昨年で開業50周年を迎えた渋谷パルコが絶好調だ。2024年2月期の商品取扱高は前年比58.3%増の358億円となり、劇場や映画館を除くと営業面積は推計1.5万㎡ほどの小ぶりな館でありながら、全国に17館あるパルコの中で初の1番館になった。渋谷パルコは2019年11月に建て替えリニューアルオープン。当初は取扱高200億円を掲げていたものの、20年3月にはコロナ禍が直撃。水面下で細かくテナントの入れ替えたり、中国人バイヤーのライブコマース支援などきめ細かな施策を打っていた。直近の4月も前年同期比44.2%増という好調を維持しており、400億円台の大台に乗るのはほぼ確実だ。好調の要因はなにか? 3月に店長に就任したばかりの平松有吾・渋谷パルコ店長に聞いた。
PROFILE: 平松有吾/渋谷パルコ店長
渋谷パルコが好調なワケ
WWD:好調な要因は?やはりインバウンド?
平松有吾・渋谷パルコ店長(以下、平松):好調の最大の要因は「唯一無二」を掲げ、ファッション、カルチャー、アート、フードを縦横無尽にミックスしたMDだ。全国のみならず、全世界から感度の高いお客さまを集め、購買に繋げられている。

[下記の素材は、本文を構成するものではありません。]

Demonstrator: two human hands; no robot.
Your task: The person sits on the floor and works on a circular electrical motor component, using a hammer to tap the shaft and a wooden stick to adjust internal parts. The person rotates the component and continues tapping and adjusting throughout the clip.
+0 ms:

24年2月期のインバウンド比率は、32.1%で、もちろん底上げにはつながっているが、全館では58.3%増なので、インバウンド以外の伸びの方が大きい。
WWD:インバウンドは、コロナ禍前とどう変わった?
平松:2016年の建て替え前も「バオ バオ イッセイ ミヤケ(BAO BAO ISSEY MIYAKE)」など海外で知名度の高い一部の人気ブランドに目当てに来る訪日客は少なくなかったが、目的のブランドの店舗にのみ来て買って帰るという行動が大半だった。今は例えば6階の「ニンテンドー トウキョウ」に来て、5階の「オガワ グランド ロッジ」、2階の「トーガ」、1階の「グッチ」を回って買い物をする、といった訪日客も多い。「訪日客」の層も目的も行動も明らかに変わった。
訪日客に人気のブランドは?
WWD:訪日客に売れているブランドは?
平松:6階の「ニンテンドー トウキョウ」「ポケモンセンター」を双璧に、5階のアウトドア・テント系の「オガワ」「ノルディスク」のギアやアパレル、3階の「ヌビアン」、2階の「トーガ」「カラー」「ジョンローレンスサリバン(以下、JLS)」、1階の「グッチ」「ヒューマンメイド」「ポーターエクスチェンジ」などだ。特に手応えを感じているのは、日本発のブランドやデザイナーが特に強いこと。訪日客の多くは「渋谷パルコに来れば、日本の最先端のブランドが見られる」という風に考えて足を運んでいる。好調な日本ブランドのインバウンド比率は5割もざらで、高いところは7割に達している。ラグジュアリーに関しても「グッチ」が全国の店舗の中でも最も伸び率になるなど、ファッションは全般的にインバウンド比率が高く、好調だ。